Outside the Bermans’ apartment, however, there is no shortage of family craziness. Bezmozgis describes several families in which parents are estranged from children. The most colorful of them is the fourteen-year-old Natasha of the title story and her mother, Zina, fresh transplants from Moscow, where they left behind Zina’s abusive ex-husband. Zina was set up with Mark’s uncle on a sort of transatlantic blind date, and the two quickly married. By now the Bermans have been in Toronto for ten years, and sixteen-year-old Mark is at first uninterested in his vulgar new relatives. He soon awakens to Natasha’s charms. She’s forthright about everything, including her mother (“I can’t stand looking at her. I want to scratch out my eyes”), the old country (“Russia is shit but people enjoy themselves”), and sex (“I’ve done it hundreds of times. If you want, I’ll do it with you”). She’s true to her word, and soon they are doing it regularly.

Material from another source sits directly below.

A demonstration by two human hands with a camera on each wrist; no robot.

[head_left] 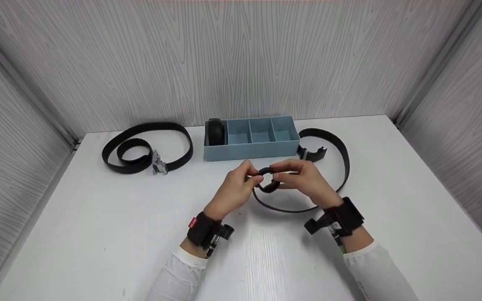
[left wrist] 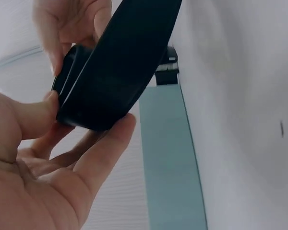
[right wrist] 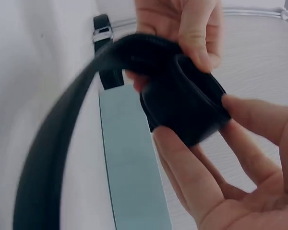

This story is one of the funniest and strongest in the book, particularly for its sophisticated account of sexual initiation (Mark is not a virgin; what’s novel for him about his affair with Natasha is her frankness about all sexual matters, as well as the intimate routines they fall into as she comes to his basement in the afternoons and to dinner with his parents every evening). It’s striking, however, that in the one story set during Mark’s teenage years, it is Natasha who shows all the aggression and rage. By the end of the story Natasha has seduced Mark’s uncle, drawn blood by biting her mother’s hand during a screaming match, threatened to run away to Florida, and shacked up with Mark’s best friend, a drug dealer. While Natasha nearly breaks apart her family, conflicts in the Berman house remain muted. Mark spends virtually all of his time in his basement bedroom getting high, and his “summer job,” unbeknownst to his parents, is making deliveries for his pot dealer. But his delinquent behavior, unlike Natasha’s, is disconnected from family life: there’s no visible tension with his parents, and Mark never expresses any grievance.

Bezmozgis writes with such assurance that it comes as something of a disappointment that he doesn’t use his sensitive ear and comic gifts to examine domestic life more closely. In the story about the lapdog, a woman at the scene of the accident offers to drive the children and the crumpled pet to the veterinarian’s office. From there, Mark calls home, where his mother has just returned from work. “I could hear the agitation in her voice. The ten minutes she had spent at home not knowing where I was had taken their toll. For ten minutes she had been the mother of a dead child.” This is the only example of humor at the parents’ expense, and seems to hint at the pain and guilt that will be Mark’s lot. With this book, Bezmozgis has told us much about the lives of Soviet immigrants, but he has hardly begun to tell the story of the Bermans.